I took this past week off from work and made what turned out to be sort of a pilgrimage, to Nashville, Asheville and Carrboro, NC to see 3 of the first 4 shows in the Mountain Goats' spring tour. (I missed the Savannah, Georgia show that was in between Asheville and Carrboro, but apparently a fistfight broke out there during "Steal Smoked Fish", so it might have been for the best.)
Back in 2012, I'd heard the Mountain Goats two most famous songs, "No Children" and "This Year" on mix CDs friends gave me, but I hadn't gotten hooked yet. When lindseykuper
, my co-worker at Mozilla at the time, made the trip on Caltrain from Mountain View to San Francisco to go see two of their shows on consecutive nights, I decided I should give them more of a listen. She recommended that I start with their albums The Sunset Tree
and We Shall All Be Healed
, so I did.
I am not a very good listener. It took me a few months to realize what The Sunset Tree
was about. But since I caught on, it's been my favorite album, by anybody. When it came out almost ten years ago it marked a shift from John Darnielle's previous writing (often abstract, often chronicling recurring fictional characters) into confessional, autobiographical songwriting. I hear there are purists who only like his old stuff (recorded on a cheap tape player), but I'm just glad I didn't
discover the Mountain Goats early enough to risk becoming one of those purists.
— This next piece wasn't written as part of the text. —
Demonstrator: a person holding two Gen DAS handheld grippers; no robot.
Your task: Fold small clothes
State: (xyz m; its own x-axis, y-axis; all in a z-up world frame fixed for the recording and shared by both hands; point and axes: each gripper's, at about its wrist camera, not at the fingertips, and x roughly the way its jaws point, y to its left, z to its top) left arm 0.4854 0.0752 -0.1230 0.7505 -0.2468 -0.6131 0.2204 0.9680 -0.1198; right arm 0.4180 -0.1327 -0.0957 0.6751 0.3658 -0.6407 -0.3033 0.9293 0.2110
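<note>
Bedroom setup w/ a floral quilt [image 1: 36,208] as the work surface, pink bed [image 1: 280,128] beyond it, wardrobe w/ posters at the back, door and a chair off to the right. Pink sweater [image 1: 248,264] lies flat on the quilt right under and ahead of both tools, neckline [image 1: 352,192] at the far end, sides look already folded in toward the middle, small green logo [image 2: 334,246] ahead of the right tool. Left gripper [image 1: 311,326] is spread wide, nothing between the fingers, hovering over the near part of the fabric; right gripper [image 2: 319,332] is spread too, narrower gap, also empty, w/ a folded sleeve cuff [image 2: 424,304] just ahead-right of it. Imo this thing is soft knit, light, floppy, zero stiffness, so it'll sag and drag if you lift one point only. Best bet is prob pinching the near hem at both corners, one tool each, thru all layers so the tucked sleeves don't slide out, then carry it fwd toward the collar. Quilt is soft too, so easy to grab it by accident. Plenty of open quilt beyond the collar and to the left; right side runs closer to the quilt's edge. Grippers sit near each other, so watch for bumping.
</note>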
I was a teenager in the '90s, when young adult literature dealing with realistic problems the kids these days faced (or at least what adults thought kids faced) was in full bloom, and I read all of it. This was also a time when memoirs, largely by young women recounting experiences with abuse, trauma, addiction, and mental illness were popular, and there was a just-as-popular backlash against them (in retrospect, mostly a sexist one). None of that ever reached out and grabbed me. I got through my teens listening to the Indigo Girls and Shawn Colvin, and I enjoy them still, but they don't have enough to say to me anymore to keep me going now. Shawn Colvin's "Steady On" and the Indigo Girls' self-titled album helped me get through a few nights, but their lyrics don't have the specificity that I drank up later when I found it in the Mountain Goats.
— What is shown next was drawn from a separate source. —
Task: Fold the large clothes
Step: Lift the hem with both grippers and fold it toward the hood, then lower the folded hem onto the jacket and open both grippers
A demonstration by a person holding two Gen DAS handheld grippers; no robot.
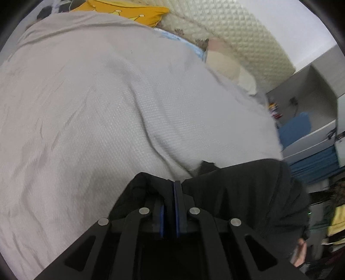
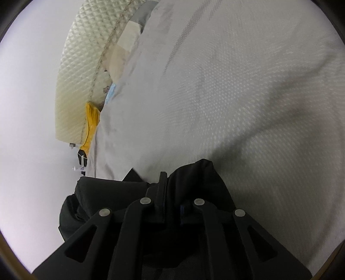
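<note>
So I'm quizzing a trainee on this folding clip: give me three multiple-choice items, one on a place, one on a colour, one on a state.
1. Where does the yellow pillow lie?
A. far edge of the sheet
B. between the fingers
C. on the floor

2. What colour is the gripped garment?
A. red
B. black
C. white

3. How is the left gripper?
A. wide open
B. out of view
C. shut on cloth

Key: A, it lies beyond the grey bed sheet; B, dark fabric bunches at both grippers, right gripper too; C, blue pads pinch the fabric.
</note>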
The songs on The Sunset Tree
are about John Darnielle's childhood and adolescence dealing with an abusive stepfather who also abused his mother in front of him. I grew up with an abusive mother, who was single. As a teen, John turned to meth and heroin to deal with that which was too big to hold. I turned to a bad marriage and graduate school. But the thing about music like this is that it lets you believe, for a while, that the similarities between us are more important than the differences. I used the word "confessional", and The Sunset Tree
both is that and is more than that. "You Or Your Memory", the first song on the album, is about reconciling the pain and powerlessness you've experienced with the obligation to be an autonomous adult. "Love Love Love" and "Pale Green Things" are about the intricacies of the relationship between love and abuse. These songs coexist with more straight-up looks into what it's like to be a kid who couldn't trust the adults who were supposed to keep him safe. There's the revenge fantasies of "Up the Wolves" and "Lion's Teeth", which are, well, the easiest songs for me to directly relate to. There's "This Year", a joyous ode to flawed coping mechanisms. And there's "Dance Music" and "Hast Thou Considered the Tetrapod", a pair of songs about staying in your room with the door closed and headphones on; in "Tetrapod", the narrator worries more about getting his stereo broken by the abuser than about getting his face broken.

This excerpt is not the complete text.